CSEM Student Tim Smith first learned as an intern what was possible with computational tools
Mechanical engineering students at UT are sometimes called ‘etcetera engineers.’
That’s partly because the mechanical engineering building—called the Engineering Teaching Building II—is often abbreviated to ETC. But it’s mainly because of the breadth of topics the field encompasses and opportunities it enables.
Tim Smith, a summer 2013 Moncrief Undergraduate Summer Intern, and a 2014 UT mechanical engineering grad, embraced the etcetera as a student. He worked as an facilities engineer intern for BHP Billiton in Houston, and helped ICES professor Michael Sacks construct computational heart models as an ICES summer intern.
Smith is continuing to pursue his scientific interests post-graduate, but as a different sort of ‘etcetera engineer:’ an ICES Computational Science, Engineering, and Mathematics (CSEM) graduate student and holder of a CSEM fellowship.
“I like how ICES has this mentality of ‘come and learn, talk with professors, figure out where you want to go,’” Smith said.
In addition to being accepted into the CSEM program, Smith received ICES’ 2014 Graham F. Carey Computational Science Scholarship for his interest and achievements in computational science displayed during his ICES internship.
However, Smith’s experience in computational science goes farther back than the internship.

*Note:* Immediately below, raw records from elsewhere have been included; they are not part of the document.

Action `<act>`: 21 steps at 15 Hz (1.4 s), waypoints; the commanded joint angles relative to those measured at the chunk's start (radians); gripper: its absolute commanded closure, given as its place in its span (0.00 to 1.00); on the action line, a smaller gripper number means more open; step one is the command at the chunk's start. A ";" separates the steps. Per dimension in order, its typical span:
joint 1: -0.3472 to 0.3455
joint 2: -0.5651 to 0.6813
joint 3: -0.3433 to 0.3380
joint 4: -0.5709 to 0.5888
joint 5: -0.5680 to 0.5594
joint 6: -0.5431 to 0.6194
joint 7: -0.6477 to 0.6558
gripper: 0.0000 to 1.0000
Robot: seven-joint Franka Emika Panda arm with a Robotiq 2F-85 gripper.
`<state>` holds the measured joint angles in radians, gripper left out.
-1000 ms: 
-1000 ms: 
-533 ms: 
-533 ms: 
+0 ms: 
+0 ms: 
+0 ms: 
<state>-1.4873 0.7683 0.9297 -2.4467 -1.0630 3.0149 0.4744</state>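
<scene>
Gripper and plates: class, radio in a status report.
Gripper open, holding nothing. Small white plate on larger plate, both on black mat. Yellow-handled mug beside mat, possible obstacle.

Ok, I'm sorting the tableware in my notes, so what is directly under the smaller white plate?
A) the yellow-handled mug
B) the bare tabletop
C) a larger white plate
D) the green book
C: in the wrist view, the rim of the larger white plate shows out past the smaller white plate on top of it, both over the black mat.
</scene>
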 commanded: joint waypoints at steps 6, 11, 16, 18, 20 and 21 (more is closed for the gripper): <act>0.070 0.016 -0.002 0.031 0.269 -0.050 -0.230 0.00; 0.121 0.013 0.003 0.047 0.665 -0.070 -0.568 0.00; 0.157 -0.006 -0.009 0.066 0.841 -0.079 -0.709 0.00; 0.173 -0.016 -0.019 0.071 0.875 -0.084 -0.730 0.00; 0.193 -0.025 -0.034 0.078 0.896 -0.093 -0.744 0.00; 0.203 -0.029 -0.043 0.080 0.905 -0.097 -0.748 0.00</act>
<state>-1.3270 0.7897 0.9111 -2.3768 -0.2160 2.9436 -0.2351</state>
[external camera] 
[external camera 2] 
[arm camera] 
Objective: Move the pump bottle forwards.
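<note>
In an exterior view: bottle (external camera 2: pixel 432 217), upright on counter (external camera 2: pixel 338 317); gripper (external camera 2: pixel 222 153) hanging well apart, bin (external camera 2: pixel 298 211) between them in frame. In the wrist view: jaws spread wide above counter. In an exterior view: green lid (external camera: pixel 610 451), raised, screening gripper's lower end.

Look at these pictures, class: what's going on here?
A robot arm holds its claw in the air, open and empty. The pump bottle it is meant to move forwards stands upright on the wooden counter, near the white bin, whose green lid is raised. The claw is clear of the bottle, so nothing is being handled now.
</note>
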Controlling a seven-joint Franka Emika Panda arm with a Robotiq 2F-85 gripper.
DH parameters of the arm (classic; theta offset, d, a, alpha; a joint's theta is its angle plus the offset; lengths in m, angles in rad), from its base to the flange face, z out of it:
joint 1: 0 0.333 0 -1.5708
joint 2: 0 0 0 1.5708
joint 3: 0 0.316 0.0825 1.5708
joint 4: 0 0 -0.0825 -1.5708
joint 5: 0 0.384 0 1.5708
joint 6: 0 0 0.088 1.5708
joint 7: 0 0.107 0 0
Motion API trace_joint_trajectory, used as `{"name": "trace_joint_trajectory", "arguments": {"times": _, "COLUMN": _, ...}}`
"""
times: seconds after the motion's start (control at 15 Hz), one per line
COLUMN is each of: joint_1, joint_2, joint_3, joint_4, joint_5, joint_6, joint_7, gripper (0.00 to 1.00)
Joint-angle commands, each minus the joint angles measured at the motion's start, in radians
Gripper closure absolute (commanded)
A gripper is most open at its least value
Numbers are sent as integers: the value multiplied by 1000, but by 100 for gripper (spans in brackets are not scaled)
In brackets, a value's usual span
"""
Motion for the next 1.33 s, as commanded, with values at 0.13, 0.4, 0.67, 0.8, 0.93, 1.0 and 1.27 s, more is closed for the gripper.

As an undergraduate he worked as a researcher in engineering professor Mark Deinert’s lab. Mentored by Deinert, as well as post-docs and graduate students, Smith applied computational methods to explore an alternative timeline in energy investment and research. His work examined the state of photovoltaic materials if more funding had been provided in the past.
Smith says the research he conducted with Sacks required applying computational science in a completely new way. Instead of analyzing trends in research progress and investment, he was using computational methods to integrate MRI data from various sources into a single representative model. It was a new experience in what was possible with computational tools, said Smith, who started off with no experience in the programs or software he used throughout his internship.
“It was really cool because it was all visual. The program would build this 3-D model as you go when you put these images together,” Smith said.
Smith says as a CSEM student he plans to continue researching the world by applying computational methods. He now works with ICES Professor Patrick Heimbach in computational oceanographic modeling. While still feel fresh to the field, He's interested in reduced order methods for uncertainty quantification in a global ocean model.
"This is a serious challenge because for typical modern day global grids, the degrees of freedom reaches roughly 100 million so reducing this to a tractable number is essential."
He’s not sure where it will take him, but he likes the lifestyle of the computational researcher as described by his ICES Professor George Biros who supervised his internship: Your job is to wake up and work toward learning something new each day.